All Parties/Others Promoters Related Parties
Aggregate amount of loans/ advances in nature of loans
- Repayable on demand (A) - - -
- Agreement does not specify any terms or period of repayment (B) Rs 22.00 lacs - Rs 16.23 lacs
Total (A+B) Rs 22.00 lacs - Rs 16.23 lacs
Percentage of loans/ advances in nature of loans to the total loans 57.54% - 42.45%

(iv) According to the information and explanations given to us, the company has complied with the provisions of section 185 & 186 of the act in respect of investments, guarantees & securities provided by it during the year, however we have not been provided with necessary documents to verify the compliance of said provisions. (v) In our opinion & according to the information and explanations given to us, the company has not accepted any deposits from the public within the meaning of provisions of Sections 73 to 76 of the Act or any other relevant provisions of the Act & the rules framed thereunder. (vi) According to the information and explanations given to us, Maintenance of Cost records as prescribed by the Central Government under Section 148(1)(d) of the Companies Act 2013 is not applicable to the company for the year. (vii) a) According to the information and explanations given to us and on the basis of our examination of the records of the Company, amounts deducted/ accrued in the books of account in respect of undisputed statutory dues including provident fund, income tax, sales tax, wealth tax, service tax, duty of customs, value added tax, goods and service tax ,cess and other material statutory dues have been regularly deposited during the year by the Company with the appropriate authorities. As explained to us, the Company did not have any dues on account of employees? state insurance and duty of excise. According to the information and explanations given to us, undisputed amounts payable in respect of provident fund, income tax, sales tax, wealth tax, service tax, duty of customs, value added tax,goods and service tax, cess and other material statutory dues were not in arrears for a period of more than six months from the date they became payable.
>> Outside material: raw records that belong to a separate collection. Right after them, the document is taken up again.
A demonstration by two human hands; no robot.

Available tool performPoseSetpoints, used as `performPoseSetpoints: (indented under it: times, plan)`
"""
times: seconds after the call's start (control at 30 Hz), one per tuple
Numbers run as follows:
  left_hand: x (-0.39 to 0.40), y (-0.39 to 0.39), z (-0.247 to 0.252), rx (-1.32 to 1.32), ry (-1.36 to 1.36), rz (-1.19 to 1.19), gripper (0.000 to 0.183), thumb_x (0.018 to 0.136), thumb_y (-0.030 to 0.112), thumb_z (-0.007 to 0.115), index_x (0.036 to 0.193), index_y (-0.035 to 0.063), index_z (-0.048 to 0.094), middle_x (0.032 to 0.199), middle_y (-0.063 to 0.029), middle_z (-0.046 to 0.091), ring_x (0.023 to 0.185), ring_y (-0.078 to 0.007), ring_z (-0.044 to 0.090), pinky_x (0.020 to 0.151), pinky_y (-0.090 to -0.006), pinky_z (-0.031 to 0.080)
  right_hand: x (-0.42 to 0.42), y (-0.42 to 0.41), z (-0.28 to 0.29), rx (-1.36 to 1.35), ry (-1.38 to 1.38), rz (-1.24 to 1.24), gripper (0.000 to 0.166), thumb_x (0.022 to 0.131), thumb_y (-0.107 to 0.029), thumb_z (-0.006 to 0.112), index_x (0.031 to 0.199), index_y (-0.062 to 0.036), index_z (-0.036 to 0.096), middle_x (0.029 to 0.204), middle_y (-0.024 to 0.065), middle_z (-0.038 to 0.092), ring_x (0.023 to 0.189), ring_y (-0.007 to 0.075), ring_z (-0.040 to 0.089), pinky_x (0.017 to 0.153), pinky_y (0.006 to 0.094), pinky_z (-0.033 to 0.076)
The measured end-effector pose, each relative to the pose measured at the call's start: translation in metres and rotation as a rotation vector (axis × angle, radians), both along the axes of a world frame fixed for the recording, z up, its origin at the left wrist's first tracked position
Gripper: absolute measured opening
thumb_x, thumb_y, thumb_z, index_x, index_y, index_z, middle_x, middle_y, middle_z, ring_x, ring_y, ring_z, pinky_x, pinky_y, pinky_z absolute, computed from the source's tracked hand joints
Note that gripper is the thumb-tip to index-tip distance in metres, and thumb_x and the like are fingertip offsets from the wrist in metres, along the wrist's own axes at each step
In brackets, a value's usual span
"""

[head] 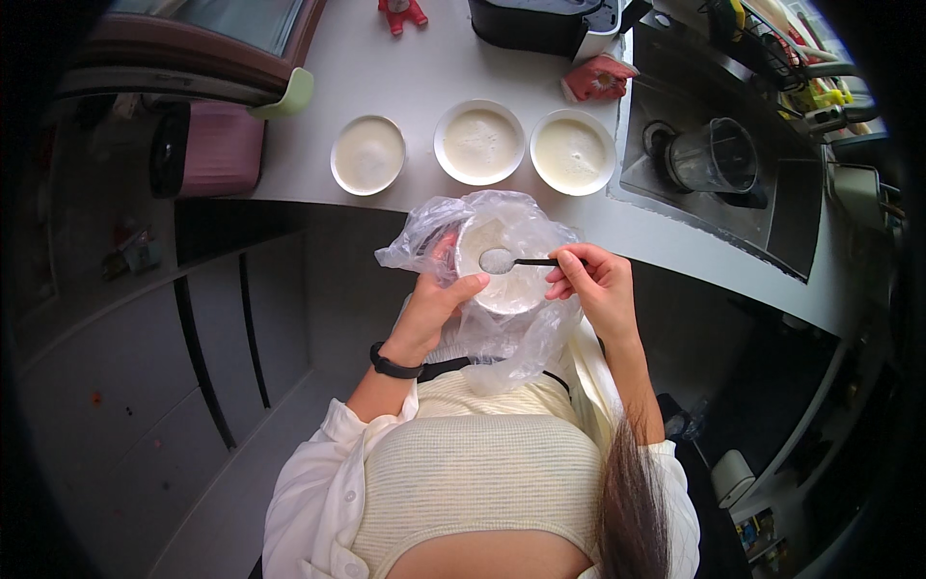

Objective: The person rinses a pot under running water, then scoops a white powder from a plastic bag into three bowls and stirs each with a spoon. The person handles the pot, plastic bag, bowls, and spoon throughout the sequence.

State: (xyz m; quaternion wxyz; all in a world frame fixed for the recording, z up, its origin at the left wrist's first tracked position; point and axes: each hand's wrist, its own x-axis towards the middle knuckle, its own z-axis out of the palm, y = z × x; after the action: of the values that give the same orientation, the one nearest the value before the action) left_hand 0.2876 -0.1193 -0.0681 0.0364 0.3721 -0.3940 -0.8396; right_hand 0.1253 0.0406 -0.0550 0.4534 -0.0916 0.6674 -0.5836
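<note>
My left hand [434, 300] grips the side of a round tub [499, 300] lined with a clear plastic bag [517, 358], its thumb on the rim. A pale, whitish substance lies inside the tub. Between the fingers of my right hand [589, 279] is the black handle of a spoon [532, 262]; its bowl, over the tub's opening, carries white granules or powder. Beyond the tub, three white bowls stand in a row on the counter: a left one [367, 155], a middle one [479, 142] and a right one [573, 153], each holding a creamy off-white liquid.
The counter [362, 65] also holds a black appliance [532, 29], a red cloth item [600, 78] and a red figurine [402, 14]. At the right, a clear jug [716, 155] lies in the sink [785, 210]. A pink container [224, 148] is at the left.
</note>
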Motion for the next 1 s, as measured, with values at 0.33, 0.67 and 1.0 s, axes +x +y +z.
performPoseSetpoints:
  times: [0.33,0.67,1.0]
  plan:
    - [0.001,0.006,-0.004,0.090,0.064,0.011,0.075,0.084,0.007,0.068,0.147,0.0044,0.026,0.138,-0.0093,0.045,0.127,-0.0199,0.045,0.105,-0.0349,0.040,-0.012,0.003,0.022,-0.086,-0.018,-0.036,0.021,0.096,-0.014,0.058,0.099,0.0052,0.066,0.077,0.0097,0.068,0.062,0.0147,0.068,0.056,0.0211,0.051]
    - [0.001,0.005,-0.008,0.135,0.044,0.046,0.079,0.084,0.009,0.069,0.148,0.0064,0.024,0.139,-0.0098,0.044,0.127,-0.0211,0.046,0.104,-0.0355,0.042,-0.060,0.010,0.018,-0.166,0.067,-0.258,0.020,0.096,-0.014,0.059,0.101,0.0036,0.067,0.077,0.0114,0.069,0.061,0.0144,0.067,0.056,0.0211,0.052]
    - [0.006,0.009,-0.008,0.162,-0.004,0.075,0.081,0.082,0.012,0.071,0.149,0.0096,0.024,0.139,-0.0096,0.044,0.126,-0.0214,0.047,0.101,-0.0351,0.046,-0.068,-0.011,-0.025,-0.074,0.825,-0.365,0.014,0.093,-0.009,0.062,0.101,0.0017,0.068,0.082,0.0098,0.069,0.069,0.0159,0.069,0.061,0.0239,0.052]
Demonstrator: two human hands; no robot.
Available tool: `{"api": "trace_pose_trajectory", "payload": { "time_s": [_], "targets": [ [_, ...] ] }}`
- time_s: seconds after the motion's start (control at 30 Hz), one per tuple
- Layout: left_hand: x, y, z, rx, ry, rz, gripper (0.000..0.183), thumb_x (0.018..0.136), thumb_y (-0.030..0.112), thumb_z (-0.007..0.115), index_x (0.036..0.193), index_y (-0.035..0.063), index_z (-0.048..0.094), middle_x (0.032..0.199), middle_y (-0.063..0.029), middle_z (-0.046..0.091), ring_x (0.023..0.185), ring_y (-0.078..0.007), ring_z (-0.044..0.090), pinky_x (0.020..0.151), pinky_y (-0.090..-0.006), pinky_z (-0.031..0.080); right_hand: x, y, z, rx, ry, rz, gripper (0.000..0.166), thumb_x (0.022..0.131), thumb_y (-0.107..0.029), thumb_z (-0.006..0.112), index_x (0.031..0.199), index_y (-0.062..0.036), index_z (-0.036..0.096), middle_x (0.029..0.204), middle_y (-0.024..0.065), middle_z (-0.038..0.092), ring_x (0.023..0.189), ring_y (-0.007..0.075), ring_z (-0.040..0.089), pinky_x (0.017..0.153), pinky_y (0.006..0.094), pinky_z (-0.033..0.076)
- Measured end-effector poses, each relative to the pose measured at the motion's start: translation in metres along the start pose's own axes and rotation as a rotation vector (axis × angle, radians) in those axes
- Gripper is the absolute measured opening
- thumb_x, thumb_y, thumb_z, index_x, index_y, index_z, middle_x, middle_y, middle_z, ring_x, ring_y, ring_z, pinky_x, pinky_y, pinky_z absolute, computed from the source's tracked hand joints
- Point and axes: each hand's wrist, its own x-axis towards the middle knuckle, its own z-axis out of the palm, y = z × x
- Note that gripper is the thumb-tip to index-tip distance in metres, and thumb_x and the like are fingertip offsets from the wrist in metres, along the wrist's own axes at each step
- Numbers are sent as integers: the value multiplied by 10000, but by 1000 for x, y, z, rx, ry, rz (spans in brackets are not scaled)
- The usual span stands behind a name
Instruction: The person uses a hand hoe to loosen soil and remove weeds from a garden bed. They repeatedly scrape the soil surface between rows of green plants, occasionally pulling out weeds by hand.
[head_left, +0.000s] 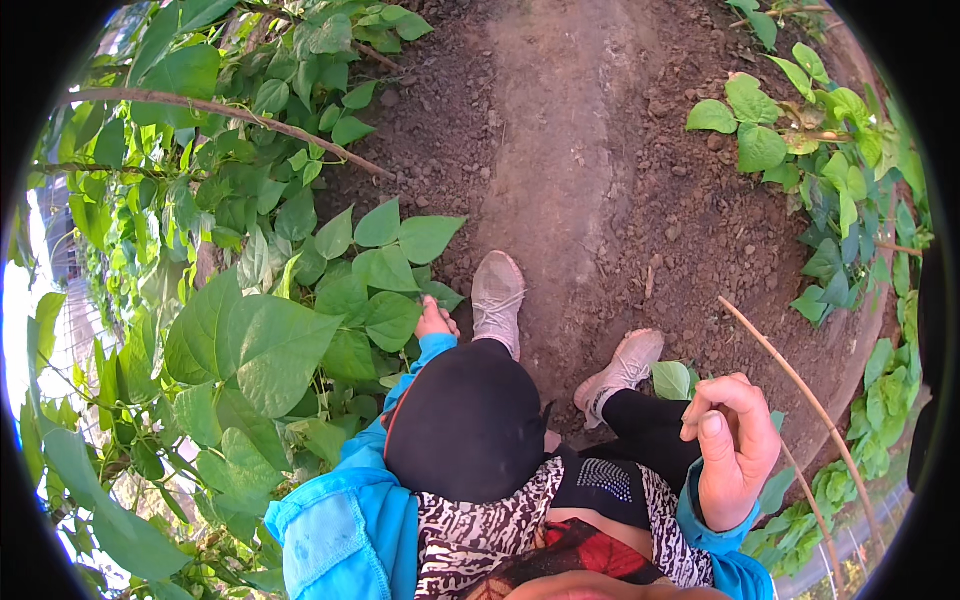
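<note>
My left hand (435, 319) is low beside my left shoe, among the heart-shaped leaves of a climbing bean plant (388, 268). Leaves and my bent knee cover part of it, so whether it grips a stem or leaf cannot be seen. On the other side, my right hand (733, 450) is raised near my right thigh. Its fingers are loosely curled, the thumb stands a little apart from the index finger, and nothing shows between them. A thin wooden stake (795, 382) leans just beyond this hand, with a small bean leaf (671, 380) behind it.
A trodden soil path (555, 150) runs ahead, with crumbly earth along both sides. Dense bean vines (255, 345) crowd the left, where a wooden pole (247, 116) juts towards the path. More bean plants (817, 150) line the right. My shoes (497, 300) rest on the soil.
</note>
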Motion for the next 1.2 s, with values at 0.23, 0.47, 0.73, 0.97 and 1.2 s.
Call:
{"api": "trace_pose_trajectory", "payload": {
  "time_s": [0.23,0.47,0.73,0.97,1.2],
  "targets": [
    [114,53,42,59,59,353,267,957,362,524,938,97,547,601,-31,467,388,-166,404,343,-326,309,9,-1,0,31,-31,6,227,933,-112,595,1079,61,587,803,80,541,667,131,537,593,242,426],
    [171,154,93,167,25,550,237,957,321,531,964,86,569,616,-47,503,395,-182,431,358,-323,329,21,1,1,15,-32,31,221,933,-111,596,1076,57,589,806,80,543,670,126,537,598,239,425],
    [222,184,79,108,-159,698,207,936,263,556,948,62,605,637,-58,538,442,-188,472,429,-323,375,32,3,-3,-13,-31,77,236,938,-138,597,1081,50,587,805,72,547,664,118,529,596,235,421],
    [183,90,24,555,247,932,211,934,263,559,935,58,614,628,-56,537,456,-185,479,449,-320,381,29,-2,-4,45,-40,44,227,932,-120,600,1077,54,587,796,80,551,667,123,531,600,240,430],
    [134,15,-42,850,368,1210,221,931,268,566,912,55,619,616,-55,534,464,-183,484,461,-319,383,23,-2,-4,76,-115,-1,196,924,-95,597,1050,55,598,813,103,574,671,138,551,592,252,447]
  ]
}}
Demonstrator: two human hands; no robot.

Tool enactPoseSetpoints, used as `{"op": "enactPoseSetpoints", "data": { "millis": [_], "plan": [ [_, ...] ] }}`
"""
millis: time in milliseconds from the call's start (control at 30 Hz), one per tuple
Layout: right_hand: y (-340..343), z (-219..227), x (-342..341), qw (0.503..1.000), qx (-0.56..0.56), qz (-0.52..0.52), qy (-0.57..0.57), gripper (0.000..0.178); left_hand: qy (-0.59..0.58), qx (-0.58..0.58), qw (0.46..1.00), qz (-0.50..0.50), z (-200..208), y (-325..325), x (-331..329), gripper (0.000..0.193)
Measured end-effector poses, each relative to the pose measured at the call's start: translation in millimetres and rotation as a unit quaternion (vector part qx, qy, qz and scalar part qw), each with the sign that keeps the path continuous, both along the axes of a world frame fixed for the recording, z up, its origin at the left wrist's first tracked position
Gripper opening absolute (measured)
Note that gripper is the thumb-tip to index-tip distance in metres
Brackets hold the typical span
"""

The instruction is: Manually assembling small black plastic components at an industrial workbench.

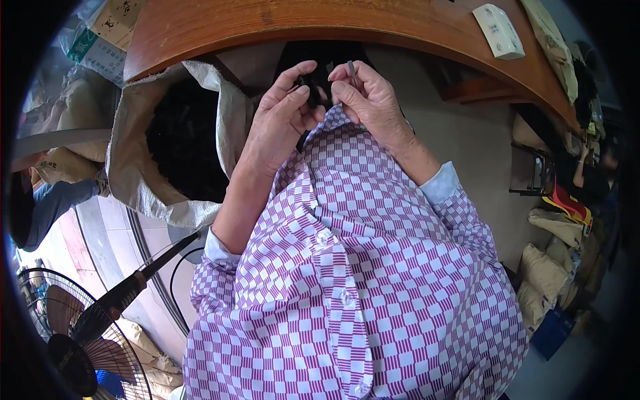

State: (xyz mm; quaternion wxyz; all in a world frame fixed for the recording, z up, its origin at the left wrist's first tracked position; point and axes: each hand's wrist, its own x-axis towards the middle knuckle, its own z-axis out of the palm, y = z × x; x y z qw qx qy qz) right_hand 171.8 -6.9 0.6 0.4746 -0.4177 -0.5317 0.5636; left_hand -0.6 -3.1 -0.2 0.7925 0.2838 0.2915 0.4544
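Observation:
In front of my chest, below the table edge, my left hand [283, 110] closes its thumb and fingers on a small black piece [312, 91]. The piece is partly hidden by the fingers, and its exact kind is unclear. Close beside it, my right hand [375, 107] pinches a thin grey strip-like tool [352, 69] between thumb and fingers. Most of that tool is covered by the hand. To the left of my left forearm stands an open white woven sack [230, 107], with a heap of small black pieces [183, 140] inside.
A brown wooden table [300, 17] curves across the far side, with a white box [499, 31] at its right. A black fan [80, 340] stands at lower left. Cardboard boxes [117, 20] are at upper left, and several filled sacks [543, 280] line the right.

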Motion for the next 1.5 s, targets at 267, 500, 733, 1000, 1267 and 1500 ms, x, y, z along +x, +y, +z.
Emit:
{"op": "enactPoseSetpoints", "data": {
  "millis": [267,500,733,1000,1267,1500],
  "plan": [
    [0.3,-9.4,8.2,1.000,0.020,-0.001,-0.014,0.014,-0.002,-0.022,1.000,0.013,-2.8,0.3,-0.7,0.033],
    [1.1,-10.3,9.0,0.997,-0.038,0.020,0.071,0.021,-0.008,-0.013,0.999,-0.034,0.6,-3.2,2.4,0.034],
    [0.7,-0.1,16.6,0.951,-0.172,0.164,0.196,0.024,-0.091,0.020,0.984,-0.152,-2.8,-2.9,-4.7,0.035],
    [4.9,-7.2,11.7,0.995,-0.035,0.051,-0.081,0.023,0.273,0.240,0.926,-0.102,2.6,-3.6,1.2,0.034],
    [-7.4,22.9,-10.7,0.982,-0.175,0.034,0.059,0.037,0.318,0.282,0.902,0.067,1.6,-3.4,4.8,0.033],
    [-9.4,18.3,-14.6,0.979,-0.180,0.052,0.084,0.039,0.295,0.274,0.912,0.083,-0.4,-3.4,7.6,0.031]
  ]
}}
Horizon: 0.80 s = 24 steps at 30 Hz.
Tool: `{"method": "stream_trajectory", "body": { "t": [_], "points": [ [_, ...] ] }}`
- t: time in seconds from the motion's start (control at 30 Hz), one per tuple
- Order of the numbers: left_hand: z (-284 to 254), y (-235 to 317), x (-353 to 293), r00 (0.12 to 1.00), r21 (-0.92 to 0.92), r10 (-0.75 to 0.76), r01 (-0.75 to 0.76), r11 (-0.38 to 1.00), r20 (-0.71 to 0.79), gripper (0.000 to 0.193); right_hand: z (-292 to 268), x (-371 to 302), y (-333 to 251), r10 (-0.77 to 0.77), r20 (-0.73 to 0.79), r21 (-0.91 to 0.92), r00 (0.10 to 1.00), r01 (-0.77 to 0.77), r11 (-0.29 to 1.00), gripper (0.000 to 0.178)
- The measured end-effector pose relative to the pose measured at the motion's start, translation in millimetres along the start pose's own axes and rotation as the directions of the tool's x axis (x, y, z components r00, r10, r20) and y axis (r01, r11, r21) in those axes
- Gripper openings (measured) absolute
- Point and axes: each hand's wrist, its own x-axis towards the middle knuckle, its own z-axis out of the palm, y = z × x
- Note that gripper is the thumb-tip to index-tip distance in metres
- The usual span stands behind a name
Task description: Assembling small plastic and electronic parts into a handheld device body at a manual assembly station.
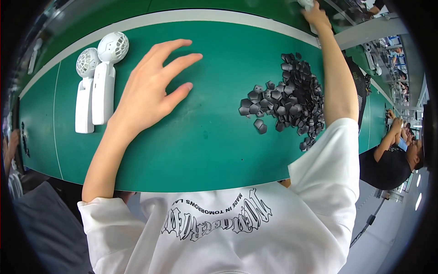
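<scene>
Bearing black pieces (pixel 296 96), the green table (pixel 219 150) lies beneath the splayed left hand (pixel 153 84); the right hand (pixel 316 17) grips a white object (pixel 306 3).

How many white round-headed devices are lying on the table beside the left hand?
2, side by side, left of the left hand: the right device is nearer the hand, the left device just beyond it. None appears hidden there.

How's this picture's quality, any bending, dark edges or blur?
Head view: fisheye distortion bows the long white border strip into an arc; head view: black vignetting rounds off the corners; head view: the bare right hand near the top edge looks soft.
</scene>
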Motion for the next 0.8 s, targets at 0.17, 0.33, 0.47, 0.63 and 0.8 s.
{"method": "stream_trajectory", "body": {
  "t": [0.17,0.33,0.47,0.63,0.8],
  "points": [
    [7,-15,-1,1.000,0.012,-0.012,0.012,1.000,0.003,0.053,-8,-50,-18,-0.197,0.170,0.414,0.966,0.111,0.903,0.073],
    [17,3,2,0.954,-0.178,-0.130,0.083,0.981,-0.269,0.049,-207,-253,-146,-0.647,0.141,0.791,0.749,0.308,0.528,0.057],
    [15,-15,-4,0.982,-0.186,-0.138,0.113,0.976,-0.128,0.054,-240,-338,-164,-0.743,0.109,0.861,0.661,0.311,0.402,0.049],
    [-9,-11,4,0.995,-0.010,-0.097,0.097,0.995,-0.023,0.059,-236,-301,-110,-0.796,0.054,0.880,0.602,0.348,0.324,0.034],
    [-21,34,22,0.906,0.106,-0.396,0.384,0.917,0.146,0.068,-213,-264,-76,-0.670,0.160,0.767,0.724,0.336,0.546,0.016]
  ]
}}
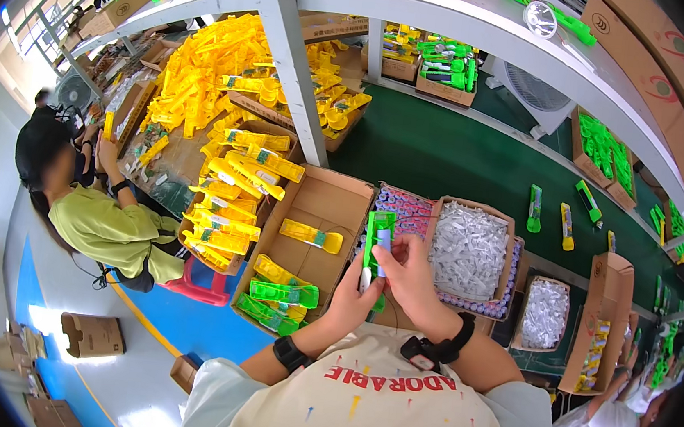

b) According to information and explanation given to us, the disputed statutory dues i.e Income Tax aggregating to Rs 166.29 lakhs that have not been provided for in the books of accounts on account of matters pending before concerned appellate authorities. The company had paid a sum amounting to Rs118.68 lakhs as duty under protest against these demands. No further details / explanations have been provided to us on these matters.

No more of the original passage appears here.